3.2             The way in which children are disciplined in Ukrainian families, would in many instances be considered inappropriate in the United Kingdom. The welfare checks in place for children in the scheme would be ceased should the funding be stopped. This would inevitably place a number of children not known to children’s social care at risk of both physical and emotional abuse.

 

3.3             If Government decides to extend thank-you payments, the parallel processes of guests living with hosts whilst awaiting household DBS checks to be completed prior to thank you payments being processed, should be revisited.  Hosts are often being financially disadvantaged due to the time taken to complete DBS checks, in some cases up to 4 months.  Whilst the DBS thank you payments are backdated for a negative result; hosts can be left without the agreed financial support for several months. The impact of this has been further exacerbated by the cost-of-living crisis.  Of equal measure and concern, is where a positive DBS check is received, and a hosting arrangement is not approved, in which case no payment is made to the host for the period of the guests stay.

 

3.4             Hampshire’s Children Services Enquiry Team have received 10,696 enquiries between 5/4/2022 and 3/11/23.  It is estimated that 45% of these queries have been because of these parallel processes referred to above. These can be broken down into the following categories; DBS (excluding checks): 160 (1.77%), Checks (including DBS): 2844 (31.5%), DBS Complaints: 44 (0.48%), Thank You payments: 4538 (50.26%), Payment Complaints: 97 (1.07%).

 

3.5             Many complaints are aired publicly in the mainstream press and on social media, all of which have the potential to unnecessarily negatively impact on the County Council’s reputation and undermine the very challenging work it is doing very successfully to implement scheme.

 

  1. Data Return

4.1             Time consuming, a duplication of effort and returns littered with errors and inconsistencies. Much of the information requested in the return is already available to the Department of Levelling UP Homes & Communities (DLUHC) and can be found on the Delta section of Foundry system. There are no advanced warnings of questions and inconsistent requests for information have been received for each quarterly return.

 

4.2             Many Delta requests for information has been on data we have not been asked to record, so consequently the existing data cannot be filtered or extracted to meet this ask, this results in extra hours of work to provide DLUHC with information that is not on a consistence basis held.
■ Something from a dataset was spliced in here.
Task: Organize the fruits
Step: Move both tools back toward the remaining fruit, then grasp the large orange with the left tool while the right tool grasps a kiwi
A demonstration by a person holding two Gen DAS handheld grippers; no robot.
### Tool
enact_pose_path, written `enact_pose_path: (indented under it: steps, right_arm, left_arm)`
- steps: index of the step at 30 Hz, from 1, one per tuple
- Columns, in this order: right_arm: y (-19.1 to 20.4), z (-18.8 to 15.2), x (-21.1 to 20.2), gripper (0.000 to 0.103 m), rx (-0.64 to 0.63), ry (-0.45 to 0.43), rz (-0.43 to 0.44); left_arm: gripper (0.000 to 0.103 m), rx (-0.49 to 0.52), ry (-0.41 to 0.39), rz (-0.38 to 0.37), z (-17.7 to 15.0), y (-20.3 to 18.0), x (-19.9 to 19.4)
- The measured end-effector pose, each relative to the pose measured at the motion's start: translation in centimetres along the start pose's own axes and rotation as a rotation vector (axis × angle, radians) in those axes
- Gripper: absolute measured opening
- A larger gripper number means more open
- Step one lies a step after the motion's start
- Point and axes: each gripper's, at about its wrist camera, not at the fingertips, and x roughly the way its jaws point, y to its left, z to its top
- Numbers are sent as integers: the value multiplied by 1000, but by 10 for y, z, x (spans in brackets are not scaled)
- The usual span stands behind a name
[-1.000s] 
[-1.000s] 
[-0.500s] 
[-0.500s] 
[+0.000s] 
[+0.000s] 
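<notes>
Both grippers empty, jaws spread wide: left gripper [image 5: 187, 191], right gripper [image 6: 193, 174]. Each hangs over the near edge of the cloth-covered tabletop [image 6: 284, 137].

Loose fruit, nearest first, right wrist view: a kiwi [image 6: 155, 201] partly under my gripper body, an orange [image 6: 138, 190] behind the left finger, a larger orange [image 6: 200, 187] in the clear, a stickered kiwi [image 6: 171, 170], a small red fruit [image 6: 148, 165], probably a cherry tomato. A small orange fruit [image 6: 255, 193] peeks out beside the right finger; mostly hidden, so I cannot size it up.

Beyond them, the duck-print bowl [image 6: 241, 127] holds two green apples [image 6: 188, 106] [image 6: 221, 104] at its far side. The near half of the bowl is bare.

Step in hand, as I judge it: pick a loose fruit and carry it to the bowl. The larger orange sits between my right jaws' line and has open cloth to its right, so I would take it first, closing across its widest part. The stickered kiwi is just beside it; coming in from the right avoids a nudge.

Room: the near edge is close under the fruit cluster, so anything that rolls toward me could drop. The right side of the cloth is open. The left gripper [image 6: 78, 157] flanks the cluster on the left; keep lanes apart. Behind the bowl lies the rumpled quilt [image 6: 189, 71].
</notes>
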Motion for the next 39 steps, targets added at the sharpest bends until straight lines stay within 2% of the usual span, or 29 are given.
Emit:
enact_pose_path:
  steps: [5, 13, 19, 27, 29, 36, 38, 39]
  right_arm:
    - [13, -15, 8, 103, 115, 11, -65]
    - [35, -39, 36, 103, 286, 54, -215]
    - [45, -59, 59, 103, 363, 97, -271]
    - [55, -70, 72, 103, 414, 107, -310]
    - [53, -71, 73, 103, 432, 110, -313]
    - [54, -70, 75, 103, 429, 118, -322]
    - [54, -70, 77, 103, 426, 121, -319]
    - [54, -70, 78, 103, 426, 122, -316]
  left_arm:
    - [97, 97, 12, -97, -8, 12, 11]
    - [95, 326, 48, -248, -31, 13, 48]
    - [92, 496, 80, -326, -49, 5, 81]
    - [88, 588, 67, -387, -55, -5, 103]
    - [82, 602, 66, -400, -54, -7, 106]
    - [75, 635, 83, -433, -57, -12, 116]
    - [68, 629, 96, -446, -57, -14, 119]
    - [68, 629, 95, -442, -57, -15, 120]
The rationale in asking local authorities to report on back on data they already hold could be indicative of the lack of confidence they have in the quality of their own data sets and systems.

 

  1. DLUHC data

5.1             The quality of data received via the DLUHC is poor and in many cases not accurate, it does not present a clear reflection of the scheme, leading to resource having to be found to cleanse the data provided before it can be used for reporting purposes. Foundry creates hundreds of additional ‘new’ records for individuals who re-submit their visa requests after applications have been refused making it difficult to identify correct family units. It is highly likely that the poor quality of the data provided will mean local authorities have been unable to submit accurate information when making claims for funding. 

 

  1. Community & Integration

6.1             The tariff has enabled over 50 local community and integration initiatives to support Ukrainian guests to be set-up since the scheme commenced. It has allowed guests to receive support through employability workshops, English language development, attend organised ‘drop in’ events across the county, and attend conversational café and clubs. These have all provided significant support to guests while also enabling LAs to substantially reduce the risk of neglect and isolation they would otherwise face.